Clarinetist Kellan Toohey plays Concerto by Gerald Finzi
By Peter Alexander Jan. 21 at 11:12 p.m.
The Boulder Chamber Orchestra will present a concert Saturday featuring their string section (7:30 p.m. Jan. 25; details below), playing one of the great masterworks for strings, Dvořák’s Serenade for Strings.
The concert, under the direction of Bahman Saless, will also feature clarinetist Kellan Toohey playing the Concerto for clarinet and strings by British composer Gerald Finzi. The program also includes the Serenade for Strings by 20th-century Swedish composer Dag Wirén.
Known mostly as a composer of songs and choral music, Finzi also wrote concertos for clarinet and cello, a Grand Fantasia and Toccata for piano and orchestra, and other instrumental pieces.
The Clarinet Concerto was written in 1949 for the Three Choirs Festival located in turn in the English cities of Gloucester, Hereford and Worcester, with which Finzi had a long association. The concerto is in three movements, of which the Adagio second movement is the expressive core. The quick rondo finale incorporates an English folk song. Finzi himself conducted the premiere, performed in Hereford by the London Symphony strings and clarinetist Frederick Thurston.
Wirén studied at the Stockholm Conservatory 1926–31, and won a state award that allowed him to live and study in Paris for several years. He wrote a number of orchestral works, including five symphonies and other concert works. His music is generally accessible to audiences, mixing traditional elements with modernist and innovative impulses.
His Serenade for Strings, composed just after his return to Sweden from Paris in 1937, is his most widely performed work. The composer wrote in his notes for the score, “The purpose of this little Serenade is simply to amuse and entertain, and if the listener, when the last note has faded, feels cheerful and happy, then I have reached my goal.”
Dvořák won the Austrian State Prize in music in 1875—the first of three times that he received that award and the support it offered young composers. It was those awards that gave Dvořák the freedom to purse his work as a composer. One of the judges of the competition was Brahms, who later became an important champion of Dvořák and introduced him to the German publisher N. Simrock.
In the months after winning the award, Dvořák composed his Fifth Symphony, several pieces of chamber music, and the Serenade for Strings. The Serenade was completed in only 12 days in May, 1875, but not performed until December 1876. One of his most tuneful and cheerful works, the Serenade has remained popular since the first performances. Dvořák was proud enough of the work that he included it with his application for his third state award in 1877.

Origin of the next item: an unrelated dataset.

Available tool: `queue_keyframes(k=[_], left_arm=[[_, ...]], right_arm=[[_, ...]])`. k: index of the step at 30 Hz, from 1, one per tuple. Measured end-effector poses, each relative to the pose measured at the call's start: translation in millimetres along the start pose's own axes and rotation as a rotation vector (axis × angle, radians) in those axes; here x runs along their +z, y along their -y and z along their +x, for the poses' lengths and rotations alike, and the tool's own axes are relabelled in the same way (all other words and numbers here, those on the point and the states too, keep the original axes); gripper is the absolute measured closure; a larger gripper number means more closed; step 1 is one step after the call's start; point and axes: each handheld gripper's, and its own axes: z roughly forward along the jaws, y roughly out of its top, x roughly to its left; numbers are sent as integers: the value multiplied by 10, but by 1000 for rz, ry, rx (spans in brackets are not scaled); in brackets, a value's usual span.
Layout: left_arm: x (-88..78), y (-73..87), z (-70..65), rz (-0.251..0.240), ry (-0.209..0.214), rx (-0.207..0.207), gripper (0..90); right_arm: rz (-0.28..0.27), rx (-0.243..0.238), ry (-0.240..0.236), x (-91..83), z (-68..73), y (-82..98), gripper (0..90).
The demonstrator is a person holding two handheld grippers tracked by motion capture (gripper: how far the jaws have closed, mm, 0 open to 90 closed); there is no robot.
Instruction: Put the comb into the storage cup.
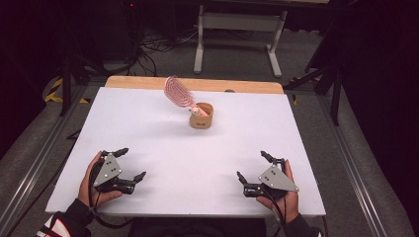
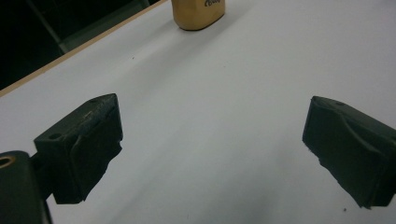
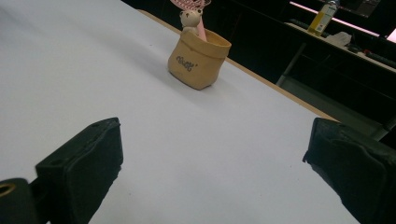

In addition to performing as the principal clarinetist of the BCO, Toohey also plays with the Fort Collins Symphony, the Wyoming Symphony and the Cheyenne Symphony. He holds a doctorate from CU Boulder and has recorded a CD of music for clarinet and piano by Colorado composers, Scenes from Home.
# # # # #
“Strings Sensational”
Boulder Chamber Orchestra strings, Bahman Saless, conductor
With Kellan Toohey, clarinet
- Dag Wirén: Serenade for Strings
- Gerald Finzi: Concerto for Clarinet and string orchestra, op. 31
- Dvořák: Serenade for Strings
7:30 p.m. Saturday, Jan. 25
Boulder Adventist Church, 345 Mapleton Ave.